[issue45120] Windows cp encodings "UNDEFINED" entries update

2021-09-06 Thread Rafael Belo

New submission from Rafael Belo :

There is a mismatch in specification and behavior in some windows encodings.

Some older windows codepages specifications present "UNDEFINED" mapping, 
whereas in reality, they present another behavior which is updated in a section 
named "bestfit".

For example CP1252 has a corresponding bestfit1525: 
CP1252: 
https://www.unicode.org/Public/MAPPINGS/VENDORS/MICSFT/WINDOWS/CP1252.TXT
bestfit1525: 
https://www.unicode.org/Public/MAPPINGS/VENDORS/MICSFT/WindowsBestFit/bestfit1252.txt


>From which, in CP1252, bytes \x81 \x8d \x8f \x90 \x9d map to "UNDEFINED", 
>whereas in bestfit1252, they map to \u0081 \u008d \u008f \u0090 \u009d 
>respectively. 

In the Windows API, the function 'MultiByteToWideChar' exhibits the bestfit1252 
behavior.


This issue and PR proposes a correction for this behavior, updating the windows 
codepages where some code points where defined as "UNDEFINED" to the 
corresponding bestfit mapping. 


Related issue: https://bugs.python.org/issue28712

--
components: Demos and Tools, Library (Lib), Unicode, Windows
messages: 401181
nosy: ezio.melotti, lemburg, paul.moore, rafaelblsilva, steve.dower, 
tim.golden, vstinner, zach.ware
priority: normal
severity: normal
status: open
title: Windows cp encodings "UNDEFINED" entries update
type: behavior

___
Python tracker 
<https://bugs.python.org/issue45120>
___
___
Python-bugs-list mailing list
Unsubscribe: 
https://mail.python.org/mailman/options/python-bugs-list/archive%40mail-archive.com



[issue45120] Windows cp encodings "UNDEFINED" entries update

2021-09-16 Thread Rafael Belo

Rafael Belo  added the comment:

As encodings are indeed a complex topic, debating this seems like a necessity. 
I researched this topic when i found an encoding issue regarding a mysql 
connector: https://github.com/PyMySQL/mysqlclient/pull/502

In MySQL itself there is a mislabel of "latin1" and "cp1252",  what mysql calls 
"latin1" presents the behavior of cp1252. As Inada Naoki pointed out:

"""
See this: https://dev.mysql.com/doc/refman/8.0/en/charset-we-sets.html

MySQL's latin1 is the same as the Windows cp1252 character set. This means it 
is the same as the official ISO 8859-1 or IANA (Internet Assigned Numbers 
Authority) latin1, except that IANA latin1 treats the code points between 0x80 
and 0x9f as “undefined,” whereas cp1252, and therefore MySQL's latin1, assign 
characters for those positions. For example, 0x80 is the Euro sign. For the 
“undefined” entries in cp1252, MySQL translates 0x81 to Unicode 0x0081, 0x8d to 
0x008d, 0x8f to 0x008f, 0x90 to 0x0090, and 0x9d to 0x009d.

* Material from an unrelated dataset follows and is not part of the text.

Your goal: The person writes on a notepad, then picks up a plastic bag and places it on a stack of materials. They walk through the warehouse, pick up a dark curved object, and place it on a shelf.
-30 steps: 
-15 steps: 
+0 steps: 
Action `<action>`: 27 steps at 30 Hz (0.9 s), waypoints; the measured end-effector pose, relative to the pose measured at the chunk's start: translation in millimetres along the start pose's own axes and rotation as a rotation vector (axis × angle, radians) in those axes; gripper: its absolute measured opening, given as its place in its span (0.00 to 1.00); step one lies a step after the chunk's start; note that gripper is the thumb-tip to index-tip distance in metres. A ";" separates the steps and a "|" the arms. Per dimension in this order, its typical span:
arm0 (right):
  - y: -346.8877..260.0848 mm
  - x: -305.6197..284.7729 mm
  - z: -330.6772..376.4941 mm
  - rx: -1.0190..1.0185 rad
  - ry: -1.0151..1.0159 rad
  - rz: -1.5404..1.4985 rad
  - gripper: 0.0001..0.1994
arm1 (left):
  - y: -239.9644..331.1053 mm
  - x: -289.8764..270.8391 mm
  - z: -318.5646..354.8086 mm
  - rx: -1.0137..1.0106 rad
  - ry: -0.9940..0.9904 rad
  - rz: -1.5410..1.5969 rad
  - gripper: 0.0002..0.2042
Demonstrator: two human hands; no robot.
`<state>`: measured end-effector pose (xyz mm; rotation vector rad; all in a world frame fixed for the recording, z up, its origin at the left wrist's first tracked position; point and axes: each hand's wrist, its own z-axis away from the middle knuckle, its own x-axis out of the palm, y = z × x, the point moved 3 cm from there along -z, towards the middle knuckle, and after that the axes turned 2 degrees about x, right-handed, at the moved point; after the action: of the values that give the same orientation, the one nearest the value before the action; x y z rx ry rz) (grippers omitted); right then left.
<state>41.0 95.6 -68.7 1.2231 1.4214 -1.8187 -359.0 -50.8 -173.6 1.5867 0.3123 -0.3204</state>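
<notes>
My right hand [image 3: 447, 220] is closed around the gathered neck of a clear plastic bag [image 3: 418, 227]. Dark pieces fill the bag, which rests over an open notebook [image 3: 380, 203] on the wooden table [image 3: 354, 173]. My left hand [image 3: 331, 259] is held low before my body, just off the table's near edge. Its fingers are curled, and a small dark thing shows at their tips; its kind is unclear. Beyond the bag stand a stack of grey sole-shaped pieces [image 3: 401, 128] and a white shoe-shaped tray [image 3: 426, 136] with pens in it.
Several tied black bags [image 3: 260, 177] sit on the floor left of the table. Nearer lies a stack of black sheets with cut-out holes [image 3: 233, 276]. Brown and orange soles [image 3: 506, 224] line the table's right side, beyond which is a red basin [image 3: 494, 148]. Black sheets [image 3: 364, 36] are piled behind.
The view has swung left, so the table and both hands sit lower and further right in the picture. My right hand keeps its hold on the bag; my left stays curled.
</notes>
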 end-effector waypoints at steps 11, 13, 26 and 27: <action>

So latin1 in MySQL is actually cp1252.
"""

You can verify this by passing the byte 0x80 through it to get the string 
representation, a quick test i find useful:

On MYSQL: 
select convert(unhex('80') using latin1); -- -> returns "€"

On Postgresql: 
select convert_from(E'\\x80'::bytea, 'WIN1252'); -- -> returns "€"
select convert_from(E'\\x80'::bytea, 'LATIN1'); -- -> returns the C1 control 
character "0xc2 0x80"

I decided to try to fix this behavior on python because i always found it to be 
a little odd to receive errors in those codepoints. A discussion i particularly 
find useful is this one: 
https://comp.lang.python.narkive.com/C9oHYxxu/latin1-and-cp1252-inconsistent

Which i think they didn't notice the "WindowsBestFit" folder at:
https://www.unicode.org/Public/MAPPINGS/VENDORS/MICSFT/

Digging through the commits to look for dates, i realized Amaury Forgeot d'Arc, 
created a tool to generate the windows encodings based on calls to 
"MultiByteToWideChar" which indeed generates the same mapping available on the 
unicode website, i've attached the file generated by it. 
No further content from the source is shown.